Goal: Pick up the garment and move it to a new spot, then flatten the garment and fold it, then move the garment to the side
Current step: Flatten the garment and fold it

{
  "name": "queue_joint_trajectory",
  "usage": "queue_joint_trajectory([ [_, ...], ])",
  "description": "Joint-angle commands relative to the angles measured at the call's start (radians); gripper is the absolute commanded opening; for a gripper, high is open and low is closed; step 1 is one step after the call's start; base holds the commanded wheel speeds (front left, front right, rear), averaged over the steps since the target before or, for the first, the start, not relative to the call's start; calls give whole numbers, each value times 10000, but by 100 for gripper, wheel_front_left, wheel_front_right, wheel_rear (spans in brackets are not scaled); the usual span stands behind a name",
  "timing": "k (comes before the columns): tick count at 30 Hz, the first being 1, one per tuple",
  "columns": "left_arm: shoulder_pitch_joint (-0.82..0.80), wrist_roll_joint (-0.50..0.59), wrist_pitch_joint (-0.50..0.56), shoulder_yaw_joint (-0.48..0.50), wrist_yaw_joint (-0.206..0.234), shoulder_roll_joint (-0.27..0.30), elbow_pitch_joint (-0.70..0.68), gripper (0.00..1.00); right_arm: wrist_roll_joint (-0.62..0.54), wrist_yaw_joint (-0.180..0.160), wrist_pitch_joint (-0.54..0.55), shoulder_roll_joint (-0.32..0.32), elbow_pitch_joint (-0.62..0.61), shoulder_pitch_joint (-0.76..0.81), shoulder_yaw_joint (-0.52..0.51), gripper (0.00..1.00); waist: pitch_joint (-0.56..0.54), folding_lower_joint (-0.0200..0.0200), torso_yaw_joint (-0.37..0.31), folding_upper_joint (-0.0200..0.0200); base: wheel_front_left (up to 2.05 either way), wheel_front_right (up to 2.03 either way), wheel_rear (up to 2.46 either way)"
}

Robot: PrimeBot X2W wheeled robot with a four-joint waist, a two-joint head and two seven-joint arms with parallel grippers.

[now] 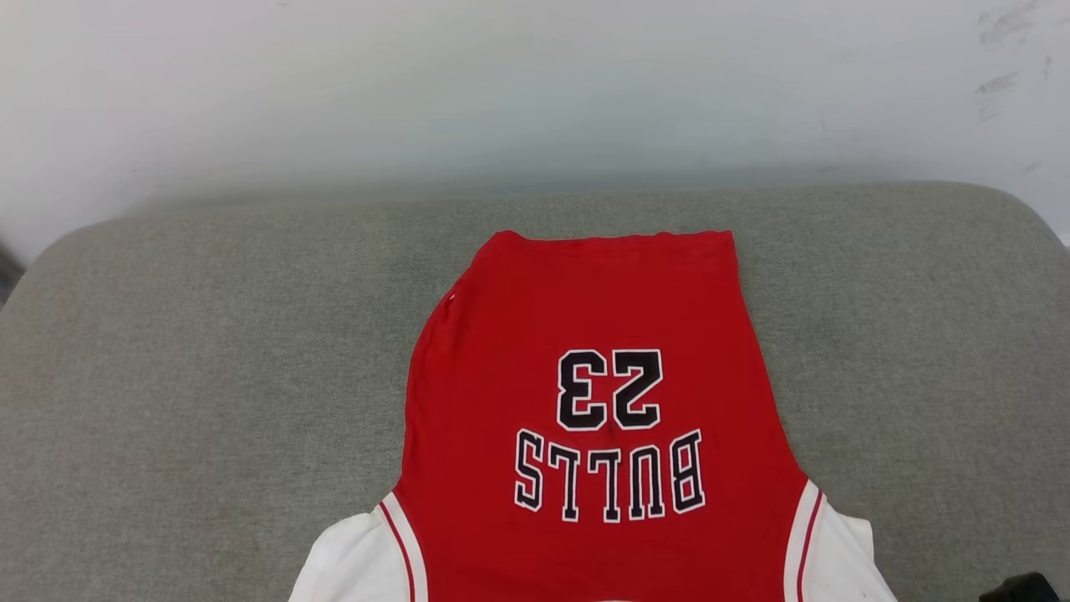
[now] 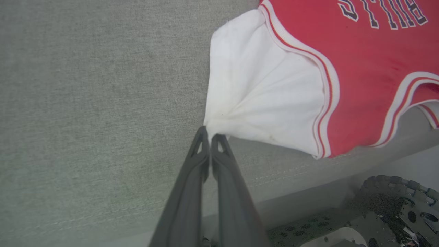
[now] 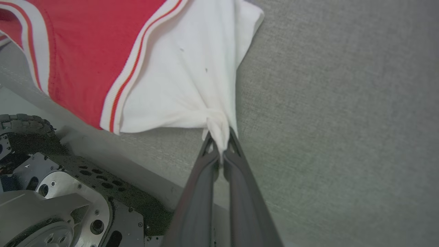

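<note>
Clearly, the red jersey-style T-shirt with white short sleeves (image 1: pixel 585 318) lies spread on the grey woven cushion (image 1: pixel 209 351). Its lettering side is up, the hem points toward the pale wall (image 1: pixel 501 84), and the collar end is at the near edge.

The left claw (image 2: pixel 209 132) is clenched on the outer corner of the white left-hand sleeve (image 2: pixel 260 85). The cloth there makes creases that run out like a fan from the pinched point. The right claw (image 3: pixel 221 137) is clenched on the corner of the other white sleeve (image 3: pixel 185 79), with a small bunch of cloth between its fingertips.

I judge that the sleeves are held this way so that the arms can pull them apart and make the shirt flat. The red part already looks smooth, so the flattening seems almost complete and the folding not yet begun.

About edges: the shoulders and collar come to the near seam of the cushion. In both wrist views a part seems to reach a little past it, above the dark metal robot base (image 3: pixel 51 192). There is wide free cushion to the left and right of the shirt, and a band beyond the hem, so a move to the side has enough room.
</note>
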Motion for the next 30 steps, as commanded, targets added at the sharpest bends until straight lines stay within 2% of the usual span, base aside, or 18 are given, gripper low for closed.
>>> queue_joint_trajectory([
  [1,95,58,-46,67,68,105,-38,0,-68,-18,108,-44,-143,259,-177,0,9,3,20,0,0,0,0],
  [7,83,384,-45,316,281,-7,-405,0,-634,-16,1072,372,-1155,1145,-1544,2,162,3,80,0,0,0,0],
  [9,-61,535,-47,422,357,-67,-519,0,-838,-16,1412,524,-1523,1184,-1930,64,264,3,96,0,0,0,0],
  [11,-180,697,-47,466,413,-118,-643,0,-1090,-16,1720,575,-1906,1016,-2333,100,389,3,116,0,0,0,0],
  [18,-679,1309,-47,696,620,-262,-1047,0,-1671,-15,2440,440,-3455,-158,-4251,100,1085,3,332,0,0,0,0],
  [23,-1138,1806,-47,901,650,-264,-1247,0,-1844,-15,2975,455,-4267,-2187,-5465,100,1948,3,624,0,0,0,0],
  [27,-1532,2182,-47,1125,654,-341,-1419,0,-1685,-16,3920,626,-4193,-4522,-5487,100,2706,3,892,0,0,0,0],
  [30,-1845,2519,-47,1135,576,-434,-1456,0,-1645,-15,5025,743,-3559,-6323,-4963,100,3235,3,1208,0,0,0,0],
])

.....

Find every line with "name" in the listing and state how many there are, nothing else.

2